O presidente da França, Emmanuel Macron, sugeriu à União Europeia que activou o seu mecanismo anti-coerção, em resposta à ameaça de uma nova guerra tarifária com o governo dos EUA, liderada por Donald Trump.
O líder da Casa Branca anunciou no sábado (17) em suas redes sociais que pretende impor cobranças adicionais de 10% a partir de 1º de fevereiro a países que se opõem ao plano americano de fixação à Groenlândia. Na publicação, o americano afirmou que os produtos importados da Noruega, Suécia, França, Alemanha, Reino Unido, Holanda e Finlândia estarão sujeitos a nova tarifa.
O uso do Instrumento contra a Coerção Econômica (ACI, na sigla em inglês), o “escudo” contra ameaças tarifárias ao bloco europeu, abrindo caminho para uma ampla gama de avaliações a Washington, como tarifas, restrições ao acesso de suas empresas a licitações públicas europeias.
Segundo esclarece o site do Parlamento Europeu, esse mecanismo criado em 2023 pela UE tem como objetivo ser uma “arma dissuasiva” para resolver conflitos litigiosos.
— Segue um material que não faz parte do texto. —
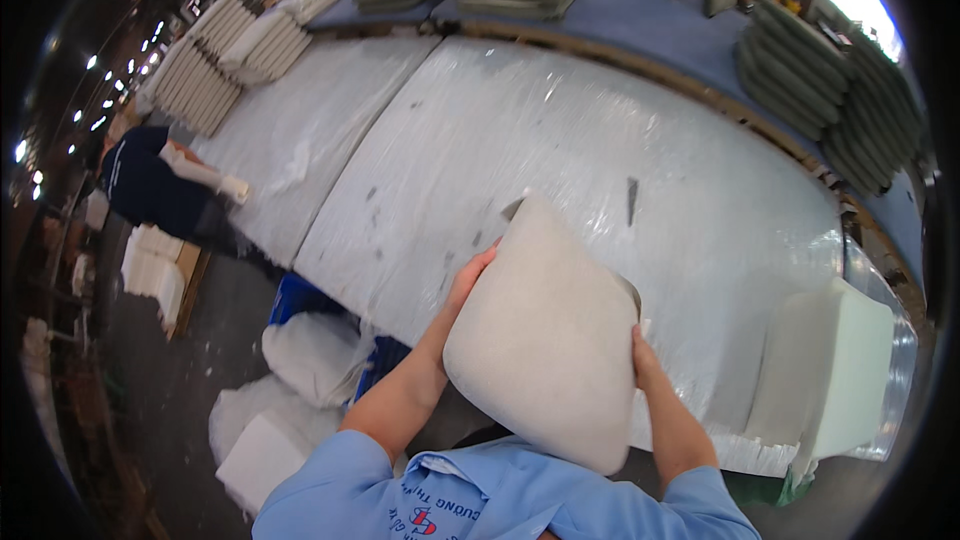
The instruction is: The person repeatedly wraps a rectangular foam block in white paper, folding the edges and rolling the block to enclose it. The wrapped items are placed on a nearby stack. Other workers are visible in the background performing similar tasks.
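Note:
A cream-white seat cushion (pixel 540 330) with rounded corners is held up in front of my body, over the near edge of the plastic-covered table (pixel 420 190). My left hand (pixel 474 272) grips its left side and my right hand (pixel 642 348) grips its right side. Most of the fingers are hidden behind the cushion. Darker grey-green material shows at its far corner and along its right edge.
White foam pieces (pixel 835 370) stand at the table's right end. Stacked green cushions (pixel 800 70) and white cushions (pixel 200 70) line the far side. At left, a person in dark clothes (pixel 150 180) leans over the table. White bundles (pixel 310 355) lie by my left arm.

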Demonstrator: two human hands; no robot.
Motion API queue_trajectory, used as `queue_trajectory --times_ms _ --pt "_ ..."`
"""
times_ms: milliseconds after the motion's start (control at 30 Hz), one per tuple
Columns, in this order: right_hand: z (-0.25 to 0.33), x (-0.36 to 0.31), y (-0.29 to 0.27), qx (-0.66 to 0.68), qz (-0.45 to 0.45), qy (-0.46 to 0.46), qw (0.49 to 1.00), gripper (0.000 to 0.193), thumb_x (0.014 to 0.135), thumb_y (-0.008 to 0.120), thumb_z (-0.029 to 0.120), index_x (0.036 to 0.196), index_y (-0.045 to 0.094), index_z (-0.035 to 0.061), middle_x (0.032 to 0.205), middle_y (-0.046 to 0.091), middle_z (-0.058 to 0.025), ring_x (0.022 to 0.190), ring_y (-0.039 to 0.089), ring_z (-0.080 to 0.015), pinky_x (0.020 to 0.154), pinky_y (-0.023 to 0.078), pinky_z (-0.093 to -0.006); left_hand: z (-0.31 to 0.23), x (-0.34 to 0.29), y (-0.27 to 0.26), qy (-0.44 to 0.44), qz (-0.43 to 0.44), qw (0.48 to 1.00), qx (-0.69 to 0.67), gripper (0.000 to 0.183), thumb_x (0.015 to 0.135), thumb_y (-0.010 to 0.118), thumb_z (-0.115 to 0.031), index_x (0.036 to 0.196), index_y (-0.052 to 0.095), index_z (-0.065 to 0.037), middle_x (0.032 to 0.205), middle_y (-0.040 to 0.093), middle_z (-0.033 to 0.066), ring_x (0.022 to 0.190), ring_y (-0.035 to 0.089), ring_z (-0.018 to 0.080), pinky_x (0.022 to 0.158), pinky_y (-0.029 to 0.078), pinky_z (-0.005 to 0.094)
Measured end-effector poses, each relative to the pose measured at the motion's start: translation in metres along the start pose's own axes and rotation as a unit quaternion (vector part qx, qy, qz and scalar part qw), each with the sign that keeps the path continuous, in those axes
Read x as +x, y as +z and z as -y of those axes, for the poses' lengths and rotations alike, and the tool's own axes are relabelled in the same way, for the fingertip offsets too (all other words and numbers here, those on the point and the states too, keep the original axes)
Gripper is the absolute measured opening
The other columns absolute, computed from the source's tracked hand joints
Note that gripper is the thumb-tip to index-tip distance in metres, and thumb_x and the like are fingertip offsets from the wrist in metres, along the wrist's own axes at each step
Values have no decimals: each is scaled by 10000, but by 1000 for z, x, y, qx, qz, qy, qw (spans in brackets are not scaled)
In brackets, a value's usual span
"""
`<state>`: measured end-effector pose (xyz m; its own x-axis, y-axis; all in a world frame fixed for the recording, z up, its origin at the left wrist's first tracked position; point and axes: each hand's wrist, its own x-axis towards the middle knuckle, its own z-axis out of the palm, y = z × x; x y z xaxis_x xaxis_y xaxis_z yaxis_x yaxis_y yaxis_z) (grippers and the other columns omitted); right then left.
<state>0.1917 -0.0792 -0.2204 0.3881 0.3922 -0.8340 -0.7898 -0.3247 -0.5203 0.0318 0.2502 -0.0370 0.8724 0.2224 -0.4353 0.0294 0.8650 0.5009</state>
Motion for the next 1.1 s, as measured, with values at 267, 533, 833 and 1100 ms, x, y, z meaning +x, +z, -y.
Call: queue_trajectory --times_ms 267,533,833,1100 --pt "41 -82 120 228 -33 -183 956 745 1095 373 672 1578 439 109 1533 553 -120 1391 515 -328 1143 410 -590 37 -3 82 44 83 956 279 689 1122 527 -404 1707 289 -128 1768 270 59 1608 231 201 1300 235 382" --pt "34 -158 122 360 -55 -361 859 663 1154 265 581 1539 472 84 1422 610 -127 1216 662 -249 1047 551 -412 109 -9 117 10 233 882 409 589 1165 408 -354 1681 343 -75 1700 403 96 1536 386 199 1261 292 330" --pt "62 -189 131 336 -24 -402 851 678 1153 337 521 1624 360 33 1506 525 -185 1368 551 -273 1148 458 -426 104 5 138 19 227 912 341 646 1171 340 -397 1712 218 -66 1733 310 142 1574 323 237 1278 278 354" --pt "101 -146 95 201 -224 -537 788 779 1102 552 366 1694 188 16 1679 330 -225 1525 388 -318 1237 346 -411 112 50 149 100 277 882 369 655 1162 313 -364 1695 207 3 1748 260 191 1623 227 284 1315 192 375"
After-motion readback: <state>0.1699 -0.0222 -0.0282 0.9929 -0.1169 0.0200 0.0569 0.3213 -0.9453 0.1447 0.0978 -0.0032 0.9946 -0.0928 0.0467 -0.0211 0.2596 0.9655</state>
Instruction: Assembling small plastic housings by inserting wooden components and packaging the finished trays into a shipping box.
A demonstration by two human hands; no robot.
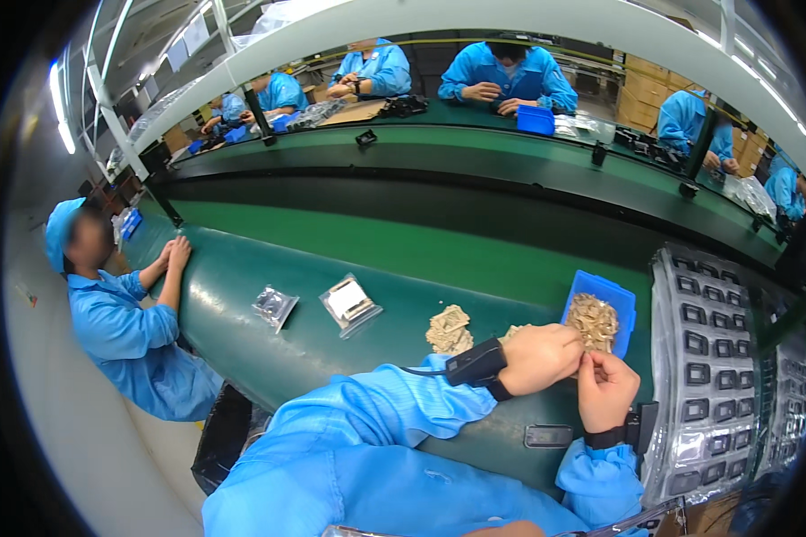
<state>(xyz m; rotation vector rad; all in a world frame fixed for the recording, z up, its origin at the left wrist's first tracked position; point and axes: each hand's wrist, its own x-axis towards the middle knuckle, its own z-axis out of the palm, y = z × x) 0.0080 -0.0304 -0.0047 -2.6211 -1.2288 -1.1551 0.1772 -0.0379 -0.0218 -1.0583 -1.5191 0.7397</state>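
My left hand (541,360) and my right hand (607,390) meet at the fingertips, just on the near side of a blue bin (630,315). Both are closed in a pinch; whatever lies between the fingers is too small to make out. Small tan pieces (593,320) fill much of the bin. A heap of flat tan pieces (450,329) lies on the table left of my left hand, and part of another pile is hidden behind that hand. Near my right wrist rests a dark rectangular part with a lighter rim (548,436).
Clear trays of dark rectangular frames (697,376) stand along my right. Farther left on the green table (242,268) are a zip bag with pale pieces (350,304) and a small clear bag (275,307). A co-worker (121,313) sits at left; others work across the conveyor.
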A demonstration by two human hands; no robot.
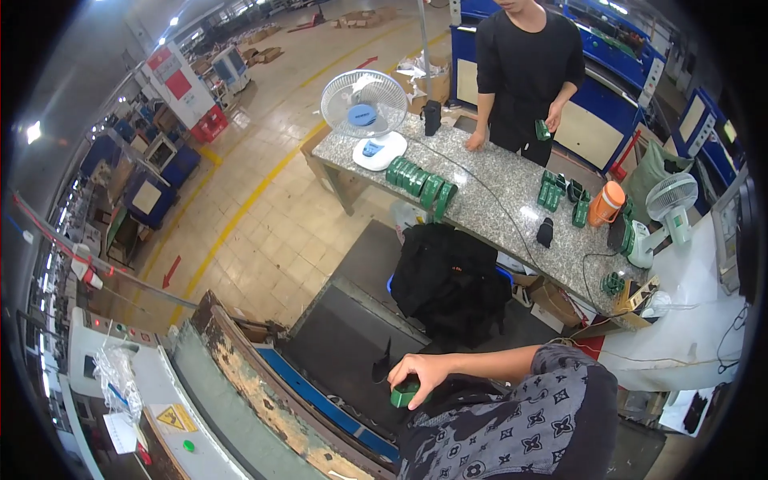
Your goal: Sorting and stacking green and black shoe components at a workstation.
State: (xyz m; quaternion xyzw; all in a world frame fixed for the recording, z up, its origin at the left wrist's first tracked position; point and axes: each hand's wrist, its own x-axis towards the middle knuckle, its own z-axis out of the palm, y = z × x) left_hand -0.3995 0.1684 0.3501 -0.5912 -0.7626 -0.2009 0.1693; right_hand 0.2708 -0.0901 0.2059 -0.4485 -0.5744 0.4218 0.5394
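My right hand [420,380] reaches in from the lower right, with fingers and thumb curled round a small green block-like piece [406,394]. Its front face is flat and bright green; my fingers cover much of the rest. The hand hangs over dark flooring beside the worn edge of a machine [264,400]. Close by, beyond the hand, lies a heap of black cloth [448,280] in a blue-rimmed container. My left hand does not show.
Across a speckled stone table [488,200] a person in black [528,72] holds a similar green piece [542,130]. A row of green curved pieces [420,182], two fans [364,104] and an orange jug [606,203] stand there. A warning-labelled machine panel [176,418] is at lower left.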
Macron considerou as ameaças de Trump “inaceitáveis” e rapidamente reagiu dizendo que os europeus responderiam “de forma unida e coordenada”.
Caso o pedido da França seja aprovado por outras lideranças da UE, o bloco poderá não apenas importar tarifas adicionais às importações dos EUA, mas também impedir a compra de ações de empresas dos 27 Estados-Membros por empresas americanas, a obtenção de financiamento público ou privado e participação em licitações para contratos públicos com seus governos.
O ACI ainda autoriza a UE a exigir uma “reparação” financeira do país que exerceu coerção contra ela, no caso dos EUA.
O instrumento foi elaborado logo após o fim do primeiro mandato de Trump. Naquela ocasião, os países europeus argumentaram que a “coerção” não estava contemplada nos acordos da Organização Mundial do Comércio (OMC) e, por esse motivo, havia necessidade de criação de um mecanismo próprio para proteção conjunta.
O jornal Financial Times noticiou no domingo que a União Europeia avalia tarifas de importação que podem chegar a € 93 bilhões (R$ 580 bilhões) aos EUA ou restringe a entrada de empresas americanas no mercado do bloco.